We're having issues with Elasticsearch crashing from time to time. It also sometimes spikes up RAM + CPU and server becomes unresponsive.
We have left most of the settings as is, but had to add more RAM to JVM heap (48GB) to get it not to crash frequently.
I started digging and apparently 32GB is the max you should be using. We'll tweak that.
The server is:
CentOS 7
RAM: 125GB
CPU: 40 threads
Hard Drive: 2x Raid 1 NVME
^^^ there is more than enough hardware to handle something like this, but something tells me there needs to be more configuration done to handle this much data.
We're running a Magento 2.4.3 CE store with about 400,000 products .
Here are all of our config files:
**jvm.options file**
## JVM configuration
################################################################
## IMPORTANT: JVM heap size
################################################################
##
## You should always set the min and max JVM heap
## size to the same value. For example, to set
## the heap to 4 GB, set:
##
## -Xms4g
## -Xmx4g
##
## See https://www.elastic.co/guide/en/elasticsearch/reference/current/heap-size.html
## for more information
##
################################################################
# Xms represents the initial size of total heap space
# Xmx represents the maximum size of total heap space
-Xms48g
-Xmx48g
################################################################
## Expert settings
################################################################
##
## All settings below this section are considered
## expert settings.
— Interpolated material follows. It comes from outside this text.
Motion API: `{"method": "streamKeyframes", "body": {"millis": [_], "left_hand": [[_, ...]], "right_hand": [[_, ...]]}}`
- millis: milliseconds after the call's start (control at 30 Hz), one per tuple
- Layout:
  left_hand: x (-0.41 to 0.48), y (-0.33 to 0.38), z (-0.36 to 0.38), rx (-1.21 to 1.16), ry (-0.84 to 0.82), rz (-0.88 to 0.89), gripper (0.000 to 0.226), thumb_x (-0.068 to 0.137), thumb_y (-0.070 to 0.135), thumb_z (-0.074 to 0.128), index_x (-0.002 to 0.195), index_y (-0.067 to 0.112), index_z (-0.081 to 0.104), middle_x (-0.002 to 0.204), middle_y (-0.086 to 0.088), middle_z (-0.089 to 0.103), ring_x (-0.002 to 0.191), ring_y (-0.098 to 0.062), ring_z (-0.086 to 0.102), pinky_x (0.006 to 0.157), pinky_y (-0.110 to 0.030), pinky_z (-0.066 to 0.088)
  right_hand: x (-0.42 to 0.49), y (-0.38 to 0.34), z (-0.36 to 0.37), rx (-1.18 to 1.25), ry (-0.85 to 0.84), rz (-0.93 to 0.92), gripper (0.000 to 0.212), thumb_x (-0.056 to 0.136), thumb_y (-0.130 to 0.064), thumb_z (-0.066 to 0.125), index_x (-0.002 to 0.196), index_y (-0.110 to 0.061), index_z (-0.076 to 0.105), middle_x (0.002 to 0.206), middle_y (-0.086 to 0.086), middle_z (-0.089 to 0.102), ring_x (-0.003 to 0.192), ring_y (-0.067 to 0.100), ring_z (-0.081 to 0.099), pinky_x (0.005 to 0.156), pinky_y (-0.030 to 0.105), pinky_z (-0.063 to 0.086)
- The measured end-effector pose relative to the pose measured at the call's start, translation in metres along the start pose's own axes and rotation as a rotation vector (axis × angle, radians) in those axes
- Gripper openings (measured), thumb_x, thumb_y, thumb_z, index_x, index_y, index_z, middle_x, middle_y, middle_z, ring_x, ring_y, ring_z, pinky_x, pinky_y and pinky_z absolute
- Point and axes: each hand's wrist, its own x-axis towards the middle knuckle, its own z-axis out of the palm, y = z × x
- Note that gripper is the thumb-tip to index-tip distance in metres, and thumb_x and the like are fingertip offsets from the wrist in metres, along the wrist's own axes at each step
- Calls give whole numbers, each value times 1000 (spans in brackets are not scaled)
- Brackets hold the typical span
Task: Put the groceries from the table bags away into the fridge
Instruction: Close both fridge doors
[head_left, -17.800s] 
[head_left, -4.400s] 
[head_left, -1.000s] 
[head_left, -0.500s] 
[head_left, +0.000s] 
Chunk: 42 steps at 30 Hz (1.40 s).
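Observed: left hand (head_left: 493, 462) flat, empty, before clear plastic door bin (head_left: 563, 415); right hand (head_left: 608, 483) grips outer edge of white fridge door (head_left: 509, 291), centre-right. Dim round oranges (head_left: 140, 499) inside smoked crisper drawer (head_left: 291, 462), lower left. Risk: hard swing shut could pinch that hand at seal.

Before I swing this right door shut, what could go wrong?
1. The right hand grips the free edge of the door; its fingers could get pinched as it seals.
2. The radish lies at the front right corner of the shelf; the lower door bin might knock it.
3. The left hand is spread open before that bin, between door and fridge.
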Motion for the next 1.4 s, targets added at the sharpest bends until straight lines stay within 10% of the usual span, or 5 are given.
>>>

Don't tamper with them unless
## you understand what you are doing
##
################################################################
## GC configuration
8-13:-XX:+UseConcMarkSweepGC
8-13:-XX:CMSInitiatingOccupancyFraction=75
8-13:-XX:+UseCMSInitiatingOccupancyOnly
## G1GC Configuration
# NOTE: G1 GC is only supported on JDK version 10 or later
# to use G1GC, uncomment the next two lines and update the version on the
# following three lines to your version of the JDK
# 10-13:-XX:-UseConcMarkSweepGC
# 10-13:-XX:-UseCMSInitiatingOccupancyOnly
14-:-XX:+UseG1GC
14-:-XX:G1ReservePercent=25
14-:-XX:InitiatingHeapOccupancyPercent=30
## DNS cache policy
# cache ttl in seconds for positive DNS lookups noting that this overrides the
# JDK security property networkaddress.cache.ttl; set to -1 to cache forever
-Des.networkaddress.cache.ttl=60
# cache ttl in seconds for negative DNS lookups noting that this overrides the
# JDK security property networkaddress.cache.negative ttl; set to -1 to cache
# forever
-Des.networkaddress.cache.negative.ttl=10
## optimizations
# pre-touch memory pages used by the JVM during initialization
-XX:+AlwaysPreTouch
## basic
# explicitly set the stack size
-Xss1m
# set to headless, just in case
-Djava.awt.headless=true
# ensure UTF-8 encoding by default (e.g. filenames)
-Dfile.encoding=UTF-8
# use our provided JNA always versus the system one
-Djna.nosys=true
# turn off a JDK optimization that throws away stack traces for common
# exceptions because stack traces are important for debugging
-XX:-OmitStackTraceInFastThrow
# enable helpful NullPointerExceptions (https://openjdk.java.net/jeps/358), if
# they are supported
14-:-XX:+ShowCodeDetailsInExceptionMessages
# flags to configure Netty
-Dio.netty.noUnsafe=true
-Dio.netty.noKeySetOptimization=true
-Dio.netty.recycler.maxCapacityPerThread=0
# log4j 2
-Dlog4j.shutdownHookEnabled=false
-Dlog4j2.disable.jmx=true
-Djava.io.tmpdir=${ES_TMPDIR}
## heap dumps
# generate a heap dump when an allocation from the Java heap fails
# heap dumps are created in the working directory of the JVM
-XX:+HeapDumpOnOutOfMemoryError
# specify an alternative path for heap dumps; ensure the directory exists and
# has sufficient space
-XX:HeapDumpPath=/var/lib/elasticsearch
# specify an alternative path for JVM fatal error logs
-XX:ErrorFile=/var/log/elasticsearch/hs_err_pid%p.log
## JDK 8 GC logging
8:-XX:+PrintGCDetails
8:-XX:+PrintGCDateStamps
8:-XX:+PrintTenuringDistribution
8:-XX:+PrintGCApplicationStoppedTime
8:-Xloggc:/var/log/elasticsearch/gc.log
8:-XX:+UseGCLogFileRotation
8:-XX:NumberOfGCLogFiles=32
8:-XX:GCLogFileSize=64m
# JDK 9+ GC logging
9-:-Xlog:gc*,gc+age=trace,safepoint:file=/var/log/elasticsearch/gc.log:utctime,pid,tags:filecount=32,filesize=64m
# due to internationalization enhancements in JDK 9 Elasticsearch need to set the provider to COMPAT otherwise
# time/date parsing will break in an incompatible way for some date patterns and locals
9-:-Djava.locale.providers=COMPAT
# temporary workaround for C2 bug with JDK 10 on hardware with AVX-512
10-:-XX:UseAVX=2
**elasticsearch.yml**
# ======================== Elasticsearch Configuration =========================
#
# NOTE: Elasticsearch comes with reasonable defaults for most settings.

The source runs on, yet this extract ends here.